# YOUR OBJECTIVE
A faithful copy of all the data is required; pictures should not be included.

***** RAW DATA *****

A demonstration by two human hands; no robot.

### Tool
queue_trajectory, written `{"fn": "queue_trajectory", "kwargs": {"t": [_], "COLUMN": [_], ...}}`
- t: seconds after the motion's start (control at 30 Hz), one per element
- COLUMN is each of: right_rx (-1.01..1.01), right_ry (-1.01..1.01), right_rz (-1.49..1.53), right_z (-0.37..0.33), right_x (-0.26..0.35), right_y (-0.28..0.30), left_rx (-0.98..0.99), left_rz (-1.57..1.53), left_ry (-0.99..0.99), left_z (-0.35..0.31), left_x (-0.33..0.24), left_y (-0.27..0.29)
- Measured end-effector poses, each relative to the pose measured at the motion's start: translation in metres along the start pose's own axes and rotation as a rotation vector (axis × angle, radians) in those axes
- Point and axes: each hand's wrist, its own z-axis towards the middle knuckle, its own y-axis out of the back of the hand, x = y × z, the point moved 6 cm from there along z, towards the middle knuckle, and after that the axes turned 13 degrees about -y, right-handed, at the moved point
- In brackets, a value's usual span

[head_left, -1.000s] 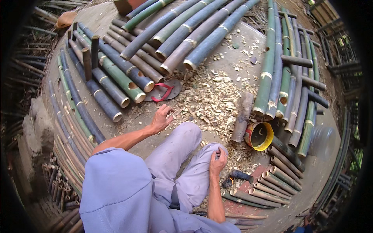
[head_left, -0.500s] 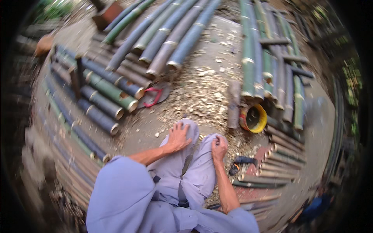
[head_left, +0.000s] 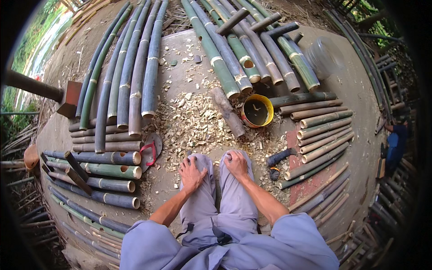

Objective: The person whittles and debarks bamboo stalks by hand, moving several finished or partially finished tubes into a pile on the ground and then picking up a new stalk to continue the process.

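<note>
My left hand (head_left: pixel 192 173) rests on my left knee, open, with its fingers spread over the grey-mauve trousers (head_left: pixel 236 204). On the right knee lies my right hand (head_left: pixel 236 164), its fingers loosely bent and nothing visible in them. Pale wood chips (head_left: pixel 193 121) cover the ground just beyond both knees. Past the right knee are a short weathered log (head_left: pixel 227 112) and a yellow-rimmed bucket (head_left: pixel 257 110) with dark liquid inside. A dark-wrapped tool-like object (head_left: pixel 281 156) lies to the right of my right hand, its kind unclear.
Long bamboo poles (head_left: pixel 135 90) lie at the far left, and notched bamboo poles (head_left: pixel 238 58) at the far right. Cut bamboo lengths (head_left: pixel 112 170) are stacked at left; shorter pieces (head_left: pixel 326 126) lie at right. A sandal with a pink strap (head_left: pixel 150 150) sits near the left stack.
The view has turned and steadied, so the bamboo and bucket sit further left in the picture. Both hands remain on the knees.
</note>
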Motion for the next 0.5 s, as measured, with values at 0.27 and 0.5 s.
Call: {"fn": "queue_trajectory", "kwargs": {"t": [0.27, 0.5], "right_rx": [-0.050, -0.022], "right_ry": [0.034, -0.005], "right_rz": [-0.085, 0.008], "right_z": [0.0049, 0.0069], "right_x": [-0.0042, -0.0005], "right_y": [-0.0065, -0.0012], "left_rx": [-0.006, 0.036], "left_rz": [0.072, 0.129], "left_ry": [0.032, 0.039], "left_z": [0.0056, 0.0087], "left_x": [-0.0001, -0.0060], "left_y": [-0.0039, 0.0007]}}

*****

# SOLUTION TO THE EXERCISE
A demonstration by two human hands; no robot.

### Tool
queue_trajectory, written `{"fn": "queue_trajectory", "kwargs": {"t": [_], "COLUMN": [_], ...}}`
- t: seconds after the motion's start (control at 30 Hz), one per element
- COLUMN is each of: right_rx (-1.01..1.01), right_ry (-1.01..1.01), right_rz (-1.49..1.53), right_z (-0.37..0.33), right_x (-0.26..0.35), right_y (-0.28..0.30), left_rx (-0.98..0.99), left_rz (-1.57..1.53), left_ry (-0.99..0.99), left_z (-0.35..0.31), left_x (-0.33..0.24), left_y (-0.27..0.29)
- Measured end-effector poses, each relative to the pose measured at the motion's start: translation in metres along the start pose's own axes and rotation as a rotation vector (axis × angle, radians) in those axes
- Point and axes: each hand's wrist, its own z-axis towards the middle knuckle, its own y-axis out of the back of the hand, x = y × z, the point moved 6 cm from there along z, towards the middle knuckle, and after that the axes turned 13 degrees about -y, right-handed, at the moved point
- In brackets, a value's usual span

[head_left, -1.000s] 
[head_left, -0.500s] 
[head_left, +0.000s] 

Objective: The person whittles and debarks bamboo stalks by hand, moving several finished or partially finished tubes into a pile on the ground and then picking up a new stalk to continue the process.

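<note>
My left hand (head_left: pixel 192 173) rests on my left knee, open, with its fingers spread over the grey-mauve trousers (head_left: pixel 236 204). On the right knee lies my right hand (head_left: pixel 236 164), its fingers loosely bent and nothing visible in them. Pale wood chips (head_left: pixel 193 121) cover the ground just beyond both knees. Past the right knee are a short weathered log (head_left: pixel 227 112) and a yellow-rimmed bucket (head_left: pixel 257 110) with dark liquid inside. A dark-wrapped tool-like object (head_left: pixel 281 156) lies to the right of my right hand, its kind unclear.
Long bamboo poles (head_left: pixel 135 90) lie at the far left, and notched bamboo poles (head_left: pixel 238 58) at the far right. Cut bamboo lengths (head_left: pixel 112 170) are stacked at left; shorter pieces (head_left: pixel 326 126) lie at right. A sandal with a pink strap (head_left: pixel 150 150) sits near the left stack.
The view has turned and steadied, so the bamboo and bucket sit further left in the picture. Both hands remain on the knees.
</note>
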Motion for the next 0.5 s, as measured, with values at 0.27 and 0.5 s.
Call: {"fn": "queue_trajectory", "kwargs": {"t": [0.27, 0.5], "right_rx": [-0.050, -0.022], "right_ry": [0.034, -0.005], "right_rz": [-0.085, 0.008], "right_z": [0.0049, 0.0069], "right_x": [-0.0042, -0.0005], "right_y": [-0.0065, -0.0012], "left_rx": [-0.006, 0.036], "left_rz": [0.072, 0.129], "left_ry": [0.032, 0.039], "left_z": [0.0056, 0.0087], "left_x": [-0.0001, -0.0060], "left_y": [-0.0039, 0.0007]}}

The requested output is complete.